### [EXERCISE DIRECTIONS]
A single number is the answer here: how many lines of the entries contain "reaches"?

### [LISTED ENTRIES]
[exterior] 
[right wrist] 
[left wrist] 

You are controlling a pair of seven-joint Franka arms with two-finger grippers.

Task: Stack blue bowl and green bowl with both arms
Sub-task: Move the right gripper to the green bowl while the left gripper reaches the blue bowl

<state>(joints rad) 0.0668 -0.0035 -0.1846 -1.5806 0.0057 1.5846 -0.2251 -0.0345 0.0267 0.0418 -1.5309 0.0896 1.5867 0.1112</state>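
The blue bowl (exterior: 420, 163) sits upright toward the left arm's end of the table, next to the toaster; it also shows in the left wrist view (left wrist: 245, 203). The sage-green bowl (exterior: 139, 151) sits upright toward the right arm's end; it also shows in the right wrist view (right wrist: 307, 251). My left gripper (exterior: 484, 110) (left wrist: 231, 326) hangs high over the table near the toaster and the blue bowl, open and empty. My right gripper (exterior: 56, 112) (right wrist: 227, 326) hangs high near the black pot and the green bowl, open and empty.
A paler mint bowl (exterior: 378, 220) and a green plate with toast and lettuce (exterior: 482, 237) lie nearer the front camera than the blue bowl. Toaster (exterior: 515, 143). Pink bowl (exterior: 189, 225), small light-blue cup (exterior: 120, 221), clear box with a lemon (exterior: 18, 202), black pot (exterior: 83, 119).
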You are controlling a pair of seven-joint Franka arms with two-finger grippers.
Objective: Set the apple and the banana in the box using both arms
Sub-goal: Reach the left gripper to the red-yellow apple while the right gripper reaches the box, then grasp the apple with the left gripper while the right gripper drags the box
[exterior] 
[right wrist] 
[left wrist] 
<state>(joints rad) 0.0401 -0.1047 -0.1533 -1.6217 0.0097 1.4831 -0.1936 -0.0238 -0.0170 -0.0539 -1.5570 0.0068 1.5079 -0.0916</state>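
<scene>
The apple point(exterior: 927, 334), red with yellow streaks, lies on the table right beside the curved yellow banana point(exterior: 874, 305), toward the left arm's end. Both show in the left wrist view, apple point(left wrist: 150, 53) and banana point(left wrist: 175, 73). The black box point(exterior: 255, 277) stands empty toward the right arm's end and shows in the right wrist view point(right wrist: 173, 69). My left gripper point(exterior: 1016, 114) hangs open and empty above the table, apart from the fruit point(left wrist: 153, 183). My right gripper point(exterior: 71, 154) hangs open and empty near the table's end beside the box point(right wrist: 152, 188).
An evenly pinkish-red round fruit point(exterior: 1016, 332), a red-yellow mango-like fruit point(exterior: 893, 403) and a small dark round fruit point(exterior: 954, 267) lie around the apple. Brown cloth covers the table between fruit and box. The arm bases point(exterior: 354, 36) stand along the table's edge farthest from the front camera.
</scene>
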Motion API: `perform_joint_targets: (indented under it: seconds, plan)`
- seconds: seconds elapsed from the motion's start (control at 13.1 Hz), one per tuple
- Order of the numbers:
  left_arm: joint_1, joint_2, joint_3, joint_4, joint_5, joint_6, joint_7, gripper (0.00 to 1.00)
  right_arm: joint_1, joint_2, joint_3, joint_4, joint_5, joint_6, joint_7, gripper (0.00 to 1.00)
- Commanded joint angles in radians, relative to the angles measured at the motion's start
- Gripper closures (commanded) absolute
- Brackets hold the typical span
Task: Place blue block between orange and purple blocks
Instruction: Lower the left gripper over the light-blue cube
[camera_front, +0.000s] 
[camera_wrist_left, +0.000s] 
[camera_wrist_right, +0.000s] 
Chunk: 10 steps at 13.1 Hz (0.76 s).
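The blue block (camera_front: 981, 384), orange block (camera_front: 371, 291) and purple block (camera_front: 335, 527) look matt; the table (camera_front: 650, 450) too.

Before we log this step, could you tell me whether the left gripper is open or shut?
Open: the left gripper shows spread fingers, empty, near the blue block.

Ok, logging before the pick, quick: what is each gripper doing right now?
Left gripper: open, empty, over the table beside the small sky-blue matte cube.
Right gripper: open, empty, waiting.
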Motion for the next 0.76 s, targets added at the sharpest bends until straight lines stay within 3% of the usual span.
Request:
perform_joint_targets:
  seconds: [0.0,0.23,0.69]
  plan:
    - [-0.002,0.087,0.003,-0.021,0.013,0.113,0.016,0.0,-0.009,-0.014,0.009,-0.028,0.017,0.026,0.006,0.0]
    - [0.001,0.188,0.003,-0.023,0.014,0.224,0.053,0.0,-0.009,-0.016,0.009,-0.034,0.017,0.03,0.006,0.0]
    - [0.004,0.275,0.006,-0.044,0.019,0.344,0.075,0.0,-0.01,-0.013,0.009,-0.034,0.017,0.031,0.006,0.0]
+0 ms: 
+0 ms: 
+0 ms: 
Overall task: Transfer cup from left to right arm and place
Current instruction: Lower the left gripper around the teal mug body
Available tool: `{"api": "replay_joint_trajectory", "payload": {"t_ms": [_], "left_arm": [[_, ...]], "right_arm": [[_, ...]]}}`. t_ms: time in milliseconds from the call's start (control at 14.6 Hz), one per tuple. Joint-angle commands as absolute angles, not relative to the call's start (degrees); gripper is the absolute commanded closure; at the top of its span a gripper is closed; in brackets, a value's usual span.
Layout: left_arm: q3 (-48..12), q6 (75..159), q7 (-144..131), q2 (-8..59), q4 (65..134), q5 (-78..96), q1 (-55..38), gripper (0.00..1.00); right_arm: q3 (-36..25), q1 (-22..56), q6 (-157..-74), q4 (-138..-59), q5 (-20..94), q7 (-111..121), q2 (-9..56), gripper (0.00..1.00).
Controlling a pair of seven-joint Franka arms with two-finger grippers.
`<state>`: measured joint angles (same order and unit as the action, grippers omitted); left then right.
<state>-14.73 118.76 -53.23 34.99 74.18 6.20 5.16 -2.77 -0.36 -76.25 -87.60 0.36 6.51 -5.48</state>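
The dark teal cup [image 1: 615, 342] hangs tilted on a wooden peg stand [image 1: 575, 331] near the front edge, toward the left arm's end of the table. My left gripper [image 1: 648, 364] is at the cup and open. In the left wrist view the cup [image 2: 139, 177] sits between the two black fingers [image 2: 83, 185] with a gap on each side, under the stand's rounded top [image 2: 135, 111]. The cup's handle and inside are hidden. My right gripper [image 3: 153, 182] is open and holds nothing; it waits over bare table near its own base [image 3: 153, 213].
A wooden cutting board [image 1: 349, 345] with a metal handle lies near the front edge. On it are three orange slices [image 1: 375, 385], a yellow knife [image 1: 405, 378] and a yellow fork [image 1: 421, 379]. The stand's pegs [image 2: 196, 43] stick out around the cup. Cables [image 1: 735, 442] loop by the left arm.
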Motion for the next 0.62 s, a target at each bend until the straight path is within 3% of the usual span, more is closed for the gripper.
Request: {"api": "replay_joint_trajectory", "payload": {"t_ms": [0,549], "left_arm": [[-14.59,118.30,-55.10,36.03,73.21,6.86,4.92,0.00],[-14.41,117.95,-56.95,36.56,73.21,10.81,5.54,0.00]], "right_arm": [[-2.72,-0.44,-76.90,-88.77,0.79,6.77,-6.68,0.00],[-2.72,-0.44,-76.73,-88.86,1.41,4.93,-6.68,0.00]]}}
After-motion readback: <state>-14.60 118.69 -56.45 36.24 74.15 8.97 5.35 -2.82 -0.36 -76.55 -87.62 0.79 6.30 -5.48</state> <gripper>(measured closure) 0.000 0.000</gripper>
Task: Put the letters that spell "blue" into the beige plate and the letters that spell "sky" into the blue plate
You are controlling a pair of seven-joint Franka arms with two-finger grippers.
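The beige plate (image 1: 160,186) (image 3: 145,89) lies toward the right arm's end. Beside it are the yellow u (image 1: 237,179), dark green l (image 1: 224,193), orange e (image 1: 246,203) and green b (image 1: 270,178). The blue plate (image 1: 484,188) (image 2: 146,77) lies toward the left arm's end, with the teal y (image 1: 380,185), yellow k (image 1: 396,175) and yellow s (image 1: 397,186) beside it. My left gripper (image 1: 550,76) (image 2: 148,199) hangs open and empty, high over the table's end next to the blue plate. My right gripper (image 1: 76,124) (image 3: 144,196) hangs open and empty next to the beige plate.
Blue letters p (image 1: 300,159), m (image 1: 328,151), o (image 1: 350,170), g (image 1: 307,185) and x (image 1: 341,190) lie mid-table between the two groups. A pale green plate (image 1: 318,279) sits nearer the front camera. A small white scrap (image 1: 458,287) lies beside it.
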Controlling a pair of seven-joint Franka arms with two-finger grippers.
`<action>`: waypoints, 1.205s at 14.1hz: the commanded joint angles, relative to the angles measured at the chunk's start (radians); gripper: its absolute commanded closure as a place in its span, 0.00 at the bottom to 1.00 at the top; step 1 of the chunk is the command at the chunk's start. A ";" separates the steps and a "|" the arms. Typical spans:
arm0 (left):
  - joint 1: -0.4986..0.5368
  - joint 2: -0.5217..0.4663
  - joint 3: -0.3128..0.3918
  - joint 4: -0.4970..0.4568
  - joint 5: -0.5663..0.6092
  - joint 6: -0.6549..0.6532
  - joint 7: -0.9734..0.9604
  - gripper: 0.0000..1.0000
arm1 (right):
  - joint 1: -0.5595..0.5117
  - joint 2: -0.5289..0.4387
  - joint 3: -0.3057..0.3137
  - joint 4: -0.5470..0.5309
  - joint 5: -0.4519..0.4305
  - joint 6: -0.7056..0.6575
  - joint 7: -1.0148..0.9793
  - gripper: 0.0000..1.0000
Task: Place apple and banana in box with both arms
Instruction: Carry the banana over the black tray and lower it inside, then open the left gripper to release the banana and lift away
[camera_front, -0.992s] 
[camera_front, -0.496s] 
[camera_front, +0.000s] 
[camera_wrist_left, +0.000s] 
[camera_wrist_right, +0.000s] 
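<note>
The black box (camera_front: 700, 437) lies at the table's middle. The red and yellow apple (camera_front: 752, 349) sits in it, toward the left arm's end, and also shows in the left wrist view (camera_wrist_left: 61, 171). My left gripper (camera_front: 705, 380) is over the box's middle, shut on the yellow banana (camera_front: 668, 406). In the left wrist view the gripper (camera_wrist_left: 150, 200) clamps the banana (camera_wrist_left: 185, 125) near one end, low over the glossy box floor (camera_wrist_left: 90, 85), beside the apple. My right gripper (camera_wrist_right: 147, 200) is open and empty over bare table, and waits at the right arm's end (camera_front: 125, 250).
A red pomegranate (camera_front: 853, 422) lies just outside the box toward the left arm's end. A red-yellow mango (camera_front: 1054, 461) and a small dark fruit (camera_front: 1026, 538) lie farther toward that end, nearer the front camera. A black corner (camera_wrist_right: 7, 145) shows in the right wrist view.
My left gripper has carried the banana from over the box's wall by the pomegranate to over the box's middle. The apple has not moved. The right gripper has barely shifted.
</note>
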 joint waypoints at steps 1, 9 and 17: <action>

### [RESULT OF THE TASK]
2